ICSE2024
RogueOne: Detecting Rogue Updates via Differential Data-flow Analysis Using Trust Domains
Raphael J. Sofaer, Yaniv David, Mingqing Kang, Jianjia Yu, Yinzhi Cao, Junfeng Yang, Jason Nieh
3 citations
Abstract
Rogue updates, an important type of software supply-chain attack in which attackers conceal malicious code inside updates to benign software, are a growing problem due to their stealth and effectiveness. We design and implement RogueOne, a system for detecting rogue updates to JavaScript packages. RogueOne uses a novel differential data-flow analysis to capture how an update changes a package's interactions with external APIs. Using an efficient form of abstract interpretation that can exclude unchanged code in a package, it constructs an object data-flow relationship graph (ODRG) that tracks data-flows among objects. RogueOne then maps objects to trust domains, a novel abstraction which summarizes trust relationships in a package. Objects are assigned a trust domain based on whether they originate in the target package, a dependency, or in a system API. RogueOne uses the ODRG to build a set of data-flows across trust domains. It compares data-flow sets across package versions to detect untrustworthy new interactions with external APIs.

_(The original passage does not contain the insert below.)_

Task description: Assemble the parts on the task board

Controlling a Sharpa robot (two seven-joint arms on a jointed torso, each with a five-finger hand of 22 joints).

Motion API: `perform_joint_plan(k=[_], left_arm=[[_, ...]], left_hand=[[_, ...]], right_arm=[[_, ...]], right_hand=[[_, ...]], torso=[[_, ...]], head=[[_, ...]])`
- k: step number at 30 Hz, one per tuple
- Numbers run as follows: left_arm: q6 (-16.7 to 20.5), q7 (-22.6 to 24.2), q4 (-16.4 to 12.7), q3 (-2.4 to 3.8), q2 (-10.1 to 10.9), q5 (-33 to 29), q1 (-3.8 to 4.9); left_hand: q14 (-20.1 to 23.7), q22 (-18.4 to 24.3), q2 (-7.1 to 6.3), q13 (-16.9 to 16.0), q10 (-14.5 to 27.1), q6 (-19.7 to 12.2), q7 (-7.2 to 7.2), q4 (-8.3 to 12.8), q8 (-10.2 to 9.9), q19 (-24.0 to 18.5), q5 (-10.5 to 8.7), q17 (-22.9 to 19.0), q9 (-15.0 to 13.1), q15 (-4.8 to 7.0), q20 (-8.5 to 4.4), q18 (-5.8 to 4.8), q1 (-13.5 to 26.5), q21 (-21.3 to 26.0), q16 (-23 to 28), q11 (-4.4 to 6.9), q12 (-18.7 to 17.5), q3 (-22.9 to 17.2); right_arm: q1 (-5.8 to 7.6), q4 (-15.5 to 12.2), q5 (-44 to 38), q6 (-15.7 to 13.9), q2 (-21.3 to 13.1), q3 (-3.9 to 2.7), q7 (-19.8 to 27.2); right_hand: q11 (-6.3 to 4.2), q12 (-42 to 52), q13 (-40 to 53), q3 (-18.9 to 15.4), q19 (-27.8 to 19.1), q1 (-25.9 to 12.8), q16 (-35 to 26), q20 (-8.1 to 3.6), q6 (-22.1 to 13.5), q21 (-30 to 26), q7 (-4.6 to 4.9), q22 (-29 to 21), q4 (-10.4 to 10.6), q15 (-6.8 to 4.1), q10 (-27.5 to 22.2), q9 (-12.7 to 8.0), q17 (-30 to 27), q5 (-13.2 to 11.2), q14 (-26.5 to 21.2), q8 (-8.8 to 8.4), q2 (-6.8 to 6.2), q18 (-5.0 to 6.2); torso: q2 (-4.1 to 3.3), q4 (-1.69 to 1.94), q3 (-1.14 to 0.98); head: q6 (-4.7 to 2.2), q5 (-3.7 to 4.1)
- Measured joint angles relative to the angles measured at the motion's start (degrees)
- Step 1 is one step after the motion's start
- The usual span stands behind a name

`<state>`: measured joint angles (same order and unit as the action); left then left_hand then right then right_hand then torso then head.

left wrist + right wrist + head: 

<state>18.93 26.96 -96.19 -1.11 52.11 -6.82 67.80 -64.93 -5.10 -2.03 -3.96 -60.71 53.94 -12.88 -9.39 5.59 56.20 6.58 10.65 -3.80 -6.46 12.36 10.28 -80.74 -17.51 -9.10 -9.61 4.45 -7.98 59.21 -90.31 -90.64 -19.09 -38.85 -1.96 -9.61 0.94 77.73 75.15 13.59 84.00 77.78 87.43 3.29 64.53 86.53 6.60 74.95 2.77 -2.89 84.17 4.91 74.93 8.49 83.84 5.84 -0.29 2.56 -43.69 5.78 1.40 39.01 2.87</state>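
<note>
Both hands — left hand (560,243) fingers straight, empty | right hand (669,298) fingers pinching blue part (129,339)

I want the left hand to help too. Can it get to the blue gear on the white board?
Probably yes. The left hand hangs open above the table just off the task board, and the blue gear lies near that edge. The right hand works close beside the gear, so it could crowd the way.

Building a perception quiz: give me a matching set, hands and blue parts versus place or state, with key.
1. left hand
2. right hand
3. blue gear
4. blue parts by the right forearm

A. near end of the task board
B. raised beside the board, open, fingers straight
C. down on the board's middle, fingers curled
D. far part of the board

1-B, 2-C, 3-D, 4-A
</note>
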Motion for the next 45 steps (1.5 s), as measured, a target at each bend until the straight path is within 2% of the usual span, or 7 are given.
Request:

We evaluated RogueOne on hundreds of npm packages, demonstrating its effectiveness at detecting rogue updates and distinguishing them from benign ones. RogueOne achieves high accuracy and can be more than seven times as effective in detecting rogue updates and avoiding false positives compared to other systems built to detect malicious packages. CCS CONCEPTS • Software and its engineering → Software libraries and repositories; • Security and privacy → Malware and its mitigation; Information flow control.